Hello Professor,

Thanks for the reply. 
I had been struggling with this issue for 5 days now. I raised the ticket 
on XSEDE forum on 18th Jan.
The technical team was expecting everything was fine from their side and 
advised me to reinstall with some different modules loaded. They were also 
expecting mixing of different mpi components.

I actually tried every possible combination (over 20) of modules. When 
nothing worked, I finally decided that to seek help from this forum. I was 
hesitating at first as I was sure that this is not the problem with library 
or its installation but rather it is the problem with the system.
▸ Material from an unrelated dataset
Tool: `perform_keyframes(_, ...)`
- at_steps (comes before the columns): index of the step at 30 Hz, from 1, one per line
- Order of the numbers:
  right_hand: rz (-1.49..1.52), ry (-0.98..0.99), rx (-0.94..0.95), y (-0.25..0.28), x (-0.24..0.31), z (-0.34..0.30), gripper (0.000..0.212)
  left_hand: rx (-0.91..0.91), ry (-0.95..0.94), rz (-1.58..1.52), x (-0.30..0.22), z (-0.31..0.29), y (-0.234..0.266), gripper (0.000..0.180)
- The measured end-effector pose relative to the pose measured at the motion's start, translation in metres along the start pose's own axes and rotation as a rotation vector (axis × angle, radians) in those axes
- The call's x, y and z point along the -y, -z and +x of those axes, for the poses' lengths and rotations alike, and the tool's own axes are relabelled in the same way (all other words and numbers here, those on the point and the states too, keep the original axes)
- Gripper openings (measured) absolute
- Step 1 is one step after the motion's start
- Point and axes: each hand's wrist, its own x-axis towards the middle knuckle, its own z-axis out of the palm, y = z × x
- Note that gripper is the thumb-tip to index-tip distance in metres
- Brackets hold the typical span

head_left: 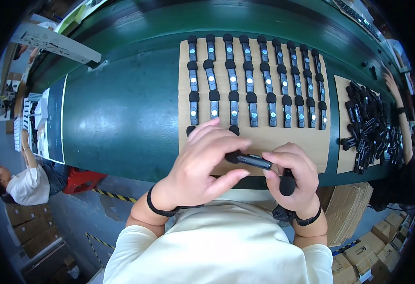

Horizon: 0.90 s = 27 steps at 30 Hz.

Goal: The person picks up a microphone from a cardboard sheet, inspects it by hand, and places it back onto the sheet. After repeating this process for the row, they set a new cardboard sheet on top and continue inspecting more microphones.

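In front of my chest, my right hand (pixel 302 177) pinches the end of a small black wireless clip-on microphone (pixel 255 162) with a foam tip. A second microphone's foam tip (pixel 288 184) pokes out below the same hand's fingers; its body is hidden there. My left hand (pixel 193 168) is open beside the first microphone's foam tip, thumb and fingers apart. Beyond my hands, several rows of similar microphones (pixel 249 81) lie on a cardboard sheet (pixel 292 141), foam tips pointing away from me, each showing a bright round spot. My left hand partly covers the nearest row.
The cardboard rests on a green table (pixel 113 113). To the right, a pile of loose microphones (pixel 366 125) lies on another cardboard piece, near another person's arm (pixel 401 109). A grey metal post (pixel 56 43) stands far left. Another person (pixel 30 184) sits at left.
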Motion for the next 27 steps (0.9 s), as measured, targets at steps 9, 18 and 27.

I needed 
some guidance to prove this thing.

However, I finally received an email yesterday (after posting this), that 
they made some security update on the system last week which caused the 
issue.  After the change was corrected by them, everything works fine just 
using candi.

Thanks a lot for the help. I really appreciate it.

I am still posting the answers to the questions you asked.

1. It always used to happen at a different position when run with different 
processors on a single node.

2. Even using multiple nodes was giving this error.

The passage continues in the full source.